The African-born economist has written four bestselling books, including Dead Aid, which Bill Gates described as “promoting evil.” In her new book about corporate boards, Dambisa uses her experience with global corporations to explore how they can better meet society’s demands. And she explains to Steve why, even as a Harvard and Oxford-educated economist, her goal in life might sound “a little bit like a Miss America pageant.”
Levitt rarely interviews advocates, but the founder of the Good Food Institute is different. Once an outspoken — and sometimes outlandish — animal-rights activist, Bruce has come to believe that market-driven innovation and scientific advancement are the best ways to reduce global meat consumption. Steve and Bruce talk about the negative externalities of factory-farmed meat, and why Bruce gave up antics like streaking at Buckingham Palace.
As a neuroscientist and psychology professor at Columbia University who studies the immediate and long-term effects of illicit substances, Carl Hart believes that all drugs — including heroin, methamphetamines, and cocaine — should be legalized.
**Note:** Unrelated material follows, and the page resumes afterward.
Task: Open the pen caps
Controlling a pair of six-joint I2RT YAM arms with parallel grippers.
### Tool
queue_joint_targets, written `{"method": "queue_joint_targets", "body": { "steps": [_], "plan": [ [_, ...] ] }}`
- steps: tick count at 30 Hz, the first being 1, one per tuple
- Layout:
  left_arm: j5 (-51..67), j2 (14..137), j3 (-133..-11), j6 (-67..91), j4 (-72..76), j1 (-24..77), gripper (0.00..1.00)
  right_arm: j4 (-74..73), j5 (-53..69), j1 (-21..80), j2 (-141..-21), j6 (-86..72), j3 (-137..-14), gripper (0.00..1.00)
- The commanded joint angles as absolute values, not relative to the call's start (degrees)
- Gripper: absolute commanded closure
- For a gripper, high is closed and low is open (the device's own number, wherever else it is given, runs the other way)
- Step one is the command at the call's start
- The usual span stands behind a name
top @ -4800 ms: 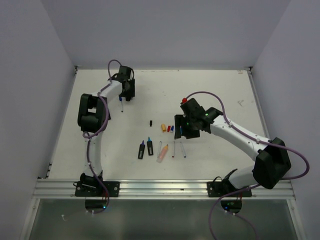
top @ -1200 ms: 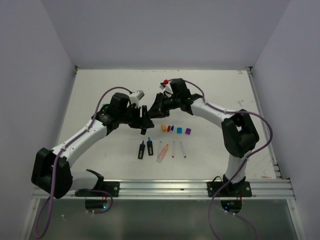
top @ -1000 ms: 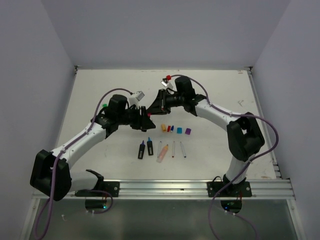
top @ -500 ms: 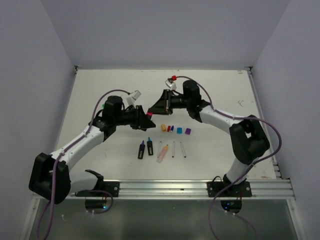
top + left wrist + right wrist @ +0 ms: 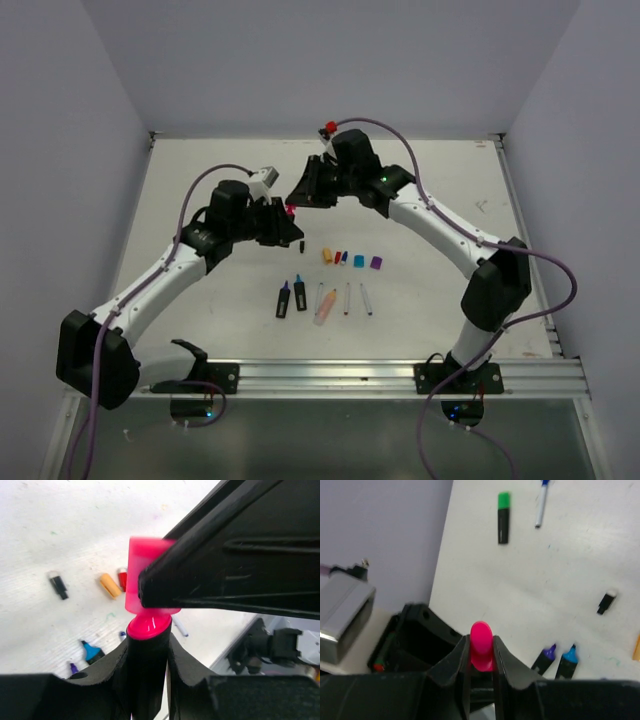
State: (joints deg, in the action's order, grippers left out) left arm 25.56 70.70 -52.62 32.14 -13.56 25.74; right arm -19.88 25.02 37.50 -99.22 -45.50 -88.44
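Pinching the pink cap (image 5: pixel 481 634) midair in your right gripper (image 5: pixel 481 649), you are clamping its barrel (image 5: pixel 147 680) in the left gripper (image 5: pixel 148 652); loose caps (image 5: pixel 358 260) are lying below, a green-capped highlighter (image 5: pixel 503 519) is waiting.

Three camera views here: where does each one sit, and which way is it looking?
Top view: above and behind, looking down on the table; both arms show.
Left wrist: on the left arm, looking along the left end effector at its pink marker.
Right wrist: on the right arm, looking down past the right end effector, shut on the pink cap.
Shared: both wrist views show that cap and the blue marker.
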Motion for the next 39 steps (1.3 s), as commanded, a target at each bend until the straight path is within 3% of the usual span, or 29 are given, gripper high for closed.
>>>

Steve talks to Carl about his new book, Drug Use for Grown-Ups, and Carl tells Steve why decriminalizing drugs is as American as apple pie.
Nobel laureate, bestselling author, and groundbreaking psychologist Daniel Kahneman is also a friend and former business partner of Steve’s. In discussing Danny’s new book Noise: A Flaw in Human Judgment, the two spar over inconsistencies in criminal sentencing and Danny tells Steve that “Your attitude is unusual” — no surprise there.
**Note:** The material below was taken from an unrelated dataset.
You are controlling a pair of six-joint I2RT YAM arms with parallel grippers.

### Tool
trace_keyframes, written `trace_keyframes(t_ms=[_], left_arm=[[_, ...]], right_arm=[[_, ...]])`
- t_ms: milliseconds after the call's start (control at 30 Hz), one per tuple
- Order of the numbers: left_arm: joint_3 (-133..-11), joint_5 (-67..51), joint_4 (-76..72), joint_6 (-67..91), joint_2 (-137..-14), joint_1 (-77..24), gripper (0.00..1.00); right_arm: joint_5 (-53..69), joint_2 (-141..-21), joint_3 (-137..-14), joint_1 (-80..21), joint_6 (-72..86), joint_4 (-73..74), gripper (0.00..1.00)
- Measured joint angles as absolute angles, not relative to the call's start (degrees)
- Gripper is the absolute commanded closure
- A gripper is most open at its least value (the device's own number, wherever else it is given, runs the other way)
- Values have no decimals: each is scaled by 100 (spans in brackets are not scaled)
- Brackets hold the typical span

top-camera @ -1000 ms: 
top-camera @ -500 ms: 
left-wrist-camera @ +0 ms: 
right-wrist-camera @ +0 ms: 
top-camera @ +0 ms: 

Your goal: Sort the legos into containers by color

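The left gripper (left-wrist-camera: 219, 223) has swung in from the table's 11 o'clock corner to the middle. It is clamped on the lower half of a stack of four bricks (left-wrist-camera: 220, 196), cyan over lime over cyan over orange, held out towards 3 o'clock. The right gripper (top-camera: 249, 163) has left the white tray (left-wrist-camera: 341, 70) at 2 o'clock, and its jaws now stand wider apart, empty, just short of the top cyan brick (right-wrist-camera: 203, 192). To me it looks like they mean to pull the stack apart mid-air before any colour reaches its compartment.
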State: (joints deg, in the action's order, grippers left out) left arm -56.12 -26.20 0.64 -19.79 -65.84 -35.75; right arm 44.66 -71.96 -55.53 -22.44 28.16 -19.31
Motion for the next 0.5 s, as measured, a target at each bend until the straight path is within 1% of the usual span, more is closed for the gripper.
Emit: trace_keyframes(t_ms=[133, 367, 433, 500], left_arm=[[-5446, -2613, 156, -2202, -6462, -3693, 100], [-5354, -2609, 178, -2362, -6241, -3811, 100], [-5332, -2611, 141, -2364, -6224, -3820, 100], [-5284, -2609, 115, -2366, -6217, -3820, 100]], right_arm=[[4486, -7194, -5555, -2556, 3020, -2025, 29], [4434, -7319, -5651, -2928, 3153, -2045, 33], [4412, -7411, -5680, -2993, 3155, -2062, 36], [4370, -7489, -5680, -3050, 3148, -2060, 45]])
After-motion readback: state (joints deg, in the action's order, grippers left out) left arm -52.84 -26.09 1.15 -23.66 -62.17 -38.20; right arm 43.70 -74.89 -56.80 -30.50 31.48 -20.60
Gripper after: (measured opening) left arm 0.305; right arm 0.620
He’s one of the world’s leading competitors, having won four U.S. memory tournaments and holding the record for most names memorized in 15 minutes (235!). But Nelson Dellis claims he was born with an average memory and that anyone can learn his tricks. Steve gives Nelson’s techniques a shot, without much hope — and is surprised by the result.
He’s a cognitive neuroscientist and philosopher who has written five best-selling books. Sam Harris also hosts the Making Sense podcast and helps people discover meditation through his Waking Up app. Sam explains to Steve how to become spiritual as a skeptic and commit to never lying again.
He graduated high school at 14, and by 23 had several graduate degrees and was a research assistant with Stephen Hawking. He became the first chief technology officer at Microsoft (without having ever studied computer science) and then started a company focused on big questions — like how to provide the world with clean energy and how to optimize pizza-baking. Find out what makes Nathan Myhrvold’s fertile mind tick, and which of his many ideas Steve Levitt likes the most.
She spent nearly a decade as an undercover C.I.A. operative working to prevent terrorism. More recently, she hosted The Business of Drugs on Netflix. Amaryllis Fox — now Kennedy — explains why intelligence work requires empathy, and she soothes Steve’s fears about weapons of mass destruction.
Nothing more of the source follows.